Stability provided by Swedish banks

  • 2010-07-21
  • Staff and wire reports

TALLINN - Swedish banks have been taught a good lesson during Latvia’s period of recession, and have been paying for their mistakes with losses, said Bank of Latvia President Ilmars Rimsevics in an interview with the Latvian Radio talk-show ‘Krustpunkts,’ reports He pointed out that at the beginning of the economic crisis, the International Monetary Fund, as well as investors, was concerned with the possibility that Swedish banks could flee Latvia, however, the banks have remained, continuing their work in Latvia.

“Swedish banks are still here, and their presence ensures macro-economic stability. They have huge resources, which other banks or governments do not have,” said Rimsevics.
According to the bank president, the Bank of Latvia warned the Swedish banks already in 2004 what the consequences would be for such rapid circulation of funds, and that the Latvian economy would overheat; however, the Swedes said that they know what they are doing and that if any threats appear to Latvia’s economy, they would say what actions need to be taken.

“The Swedish banks would be happy to go back into time when discussions on the economy were taking place back in 2004 and 2005,” Rimsevics pointed out, and added that it would be wrong to look for those responsible at the moment, and that work needs to be carried out so that nothing like this happens again in Latvia.
Looking further afield, he goes on to say that Estonia’s accession to the euro area is in the entire region’s interest, because it will promote stability in all Baltic countries, build trust in the region’s economic environment and signal that Latvia and Lithuania would also join the eurozone soon. Rimsevics admits though that Latvia will lose time and foreign investment, because investors will prefer to invest their money in a country that has proven it is able to keep things in order and has the euro as the national currency.

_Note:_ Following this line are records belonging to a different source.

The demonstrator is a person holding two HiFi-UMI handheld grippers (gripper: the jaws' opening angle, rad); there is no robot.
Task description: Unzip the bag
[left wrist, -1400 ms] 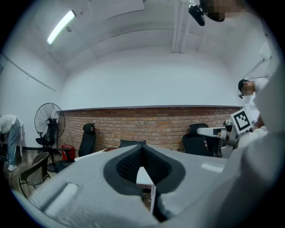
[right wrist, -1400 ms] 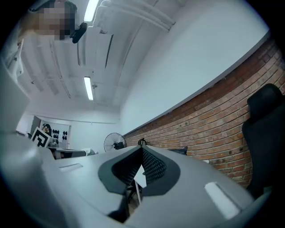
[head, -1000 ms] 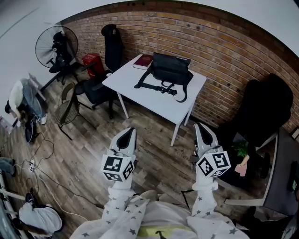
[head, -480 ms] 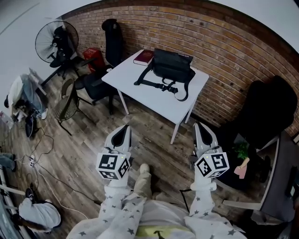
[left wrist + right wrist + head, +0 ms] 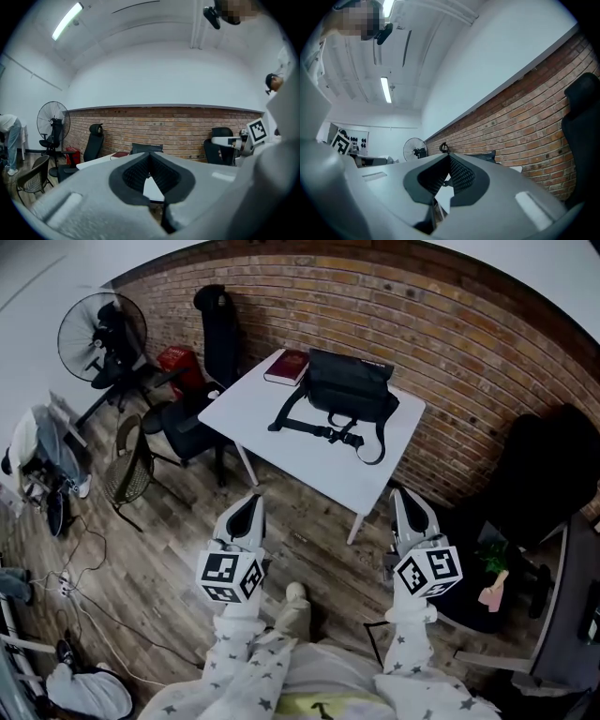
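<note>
Our left tongs are pressed together with nothing between them, and our right tongs are pressed together and empty too. Only the two gripper views look along the closed jaws; the head view sees each pair from above as a grey wedge. The left gripper view alone catches a lit ceiling lamp, while the head view alone lays out the whole tabletop. The bag lies along the tabletop's edge nearest the brick wall, its strap trailing toward the middle. A red book sits at the far corner just beside it. Both tongs are well apart from the bag, over the wooden floor, and the tabletop's near corner lies between them and it. A fan, a black office chair and a wire chair stand to the left of the tabletop, and a dark chair to its right. Our star-printed sleeves reach forward side by side, holding the tongs about level and pointed toward the tabletop.
</note>
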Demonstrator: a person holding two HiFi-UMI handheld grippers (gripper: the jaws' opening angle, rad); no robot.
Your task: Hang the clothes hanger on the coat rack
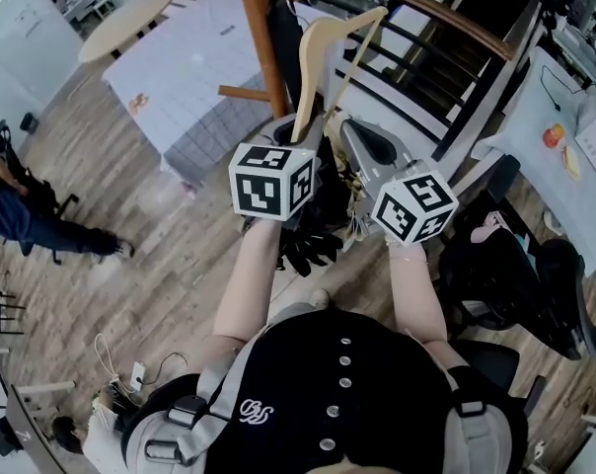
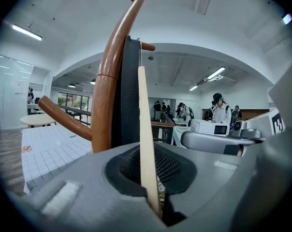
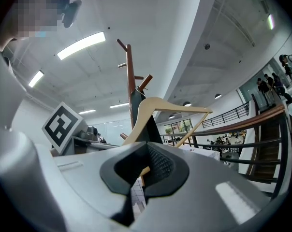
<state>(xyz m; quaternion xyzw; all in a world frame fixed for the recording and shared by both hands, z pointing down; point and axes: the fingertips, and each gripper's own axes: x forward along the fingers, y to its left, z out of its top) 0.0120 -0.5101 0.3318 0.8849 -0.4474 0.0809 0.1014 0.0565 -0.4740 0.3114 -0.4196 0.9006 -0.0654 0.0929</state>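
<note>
A pale wooden clothes hanger (image 1: pixel 323 52) stands up from my left gripper (image 1: pixel 296 131), which is shut on its lower end. In the left gripper view the hanger (image 2: pixel 145 129) shows edge-on as a thin strip between the pads, its wire hook close beside the coat rack. The coat rack (image 2: pixel 107 91) is a brown wooden pole with curved pegs, and a black garment (image 2: pixel 129 91) hangs on it. My right gripper (image 1: pixel 362 141) is just right of the left one, shut with nothing in it. In the right gripper view the hanger (image 3: pixel 160 105) and the rack (image 3: pixel 130 76) lie ahead of the right gripper (image 3: pixel 136 187).
A white table with a grid cloth (image 1: pixel 194 77) stands behind the rack, and a round table (image 1: pixel 125 23) beyond it. A wooden-topped railing (image 1: pixel 426 18) runs at the right. A black chair (image 1: pixel 535 284) is at my right. A person (image 1: pixel 22 215) is at the far left.
</note>
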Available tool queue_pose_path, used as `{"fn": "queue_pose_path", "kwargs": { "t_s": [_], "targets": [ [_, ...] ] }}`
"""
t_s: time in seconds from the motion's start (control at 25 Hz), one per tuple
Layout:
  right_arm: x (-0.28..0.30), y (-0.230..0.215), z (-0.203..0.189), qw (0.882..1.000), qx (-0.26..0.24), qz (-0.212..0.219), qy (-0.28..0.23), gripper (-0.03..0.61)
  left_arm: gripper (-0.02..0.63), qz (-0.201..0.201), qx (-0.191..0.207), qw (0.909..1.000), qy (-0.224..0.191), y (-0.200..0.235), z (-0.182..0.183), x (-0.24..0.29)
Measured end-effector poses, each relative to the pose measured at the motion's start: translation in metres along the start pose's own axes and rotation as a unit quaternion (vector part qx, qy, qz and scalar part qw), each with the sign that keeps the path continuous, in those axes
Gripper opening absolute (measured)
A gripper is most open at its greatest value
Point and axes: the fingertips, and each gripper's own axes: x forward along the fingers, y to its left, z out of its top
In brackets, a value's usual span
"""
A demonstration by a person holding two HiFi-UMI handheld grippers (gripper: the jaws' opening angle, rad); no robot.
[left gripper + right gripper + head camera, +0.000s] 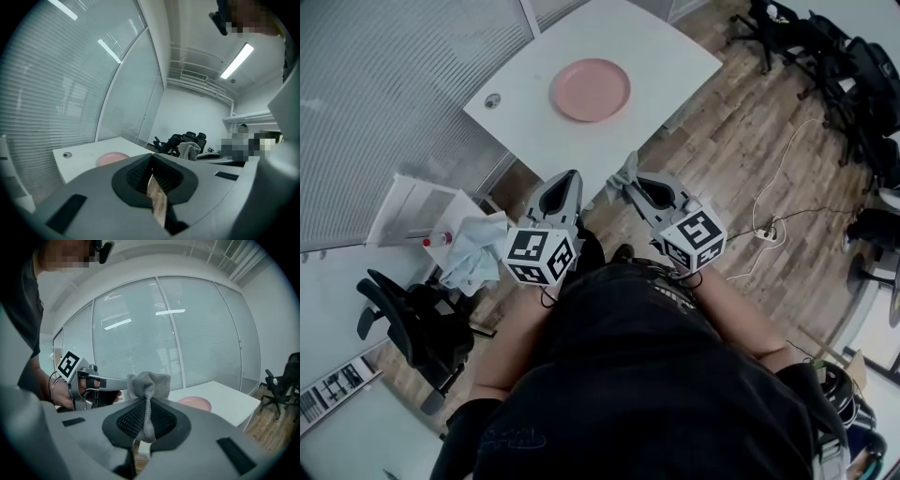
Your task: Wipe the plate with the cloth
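Jaws pinching cloth (pixel 149 383), right gripper (pixel 634 186) near level

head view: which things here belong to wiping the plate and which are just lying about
For the job: pink plate on the white table; grey cloth clamped in the right gripper; left gripper, shut, empty.
Lying about: light-blue rag, red-capped bottle, black office chairs, power strip on the floor.
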Motion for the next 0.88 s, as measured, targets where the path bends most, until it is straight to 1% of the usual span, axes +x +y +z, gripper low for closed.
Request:
{"fn": "queue_pose_path", "kwargs": {
  "t_s": [0.16, 0.32, 0.48, 0.6, 0.76, 0.88],
  "targets": [
    [-0.027, 0.016, 0.0, 1.0, -0.003, 0.005, -0.012, 0.035, 0.017, -0.009, 0.006, 0.9999, -0.008, -0.027, -0.005, -0.02],
    [-0.044, 0.015, 0.003, 1.0, -0.008, 0.004, -0.019, 0.035, 0.017, -0.015, 0.01, 0.9998, -0.011, -0.043, -0.005, -0.022],
    [-0.06, 0.011, 0.007, 1.0, -0.012, 0.003, -0.023, 0.035, 0.017, -0.021, 0.028, 0.9992, -0.018, -0.059, 0.001, -0.021],
    [-0.064, 0.009, 0.009, 1.0, -0.015, 0.002, -0.027, 0.035, 0.017, -0.027, 0.034, 0.9989, -0.02, -0.065, 0.0, -0.02],
    [-0.068, 0.005, 0.015, 0.999, -0.021, 0.002, -0.03, 0.035, 0.017, -0.034, 0.026, 0.9988, -0.024, -0.07, 0.004, -0.017],
    [-0.073, 0.008, 0.015, 0.999, -0.015, 0.0, -0.033, 0.035, 0.017, -0.037, 0.028, 0.9987, -0.023, -0.076, 0.002, -0.018]
  ]
}}
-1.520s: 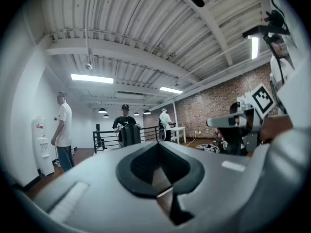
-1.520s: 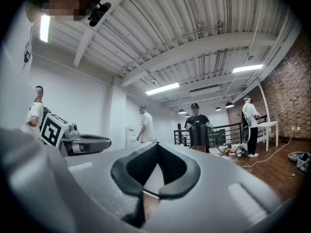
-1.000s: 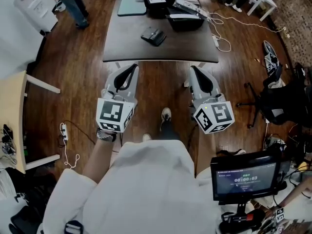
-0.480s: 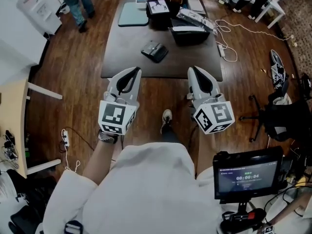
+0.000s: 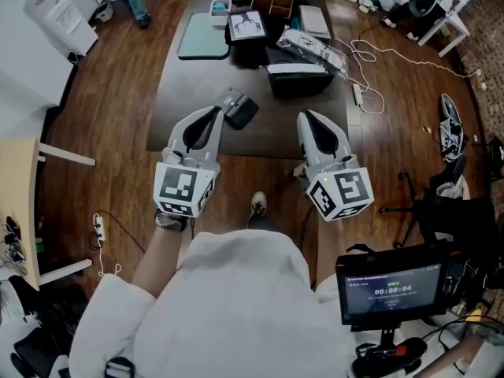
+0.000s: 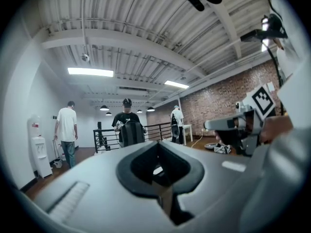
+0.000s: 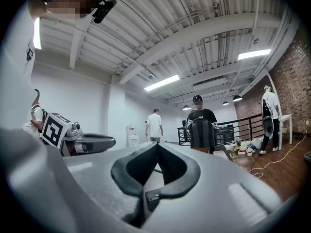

In Rimsevics’ opinion, Estonia’s success has been thanks to the Estonian government’s prudent budget policy. “We can learn from our neighbor’s example, and I believe that Latvia can do the same,” he said.
He agrees with Estonian President Toomas Hendrik Ilves that the euro will not solve all of Estonia’s problems. “Indeed, the euro will not guarantee economic growth, but it will create better conditions for economic development. The euro is not an alternative to structural reforms, nevertheless, it means greater security,” he said, adding that investors, depositors, banks, companies and residents would trust the euro more than the kroon.

The European Union finance ministers on July 13 gave their final approval for Estonia’s accession to the euro area, with the switch to take place on Jan. 1 next year. The finance ministers also set an exchange rate for the conversion of Estonian kroon into euros.

Estonia will become the 17th member of the single currency area after it met EU entry requirements on inflation, debt and deficit levels, interest rates and currency stability. The Baltic country of 1.3 million people has long had its kroon currency fixed against the euro in a currency peg at 15.6466 kroons to one euro. The ministers agreed to keep that exchange rate as the final conversion rate.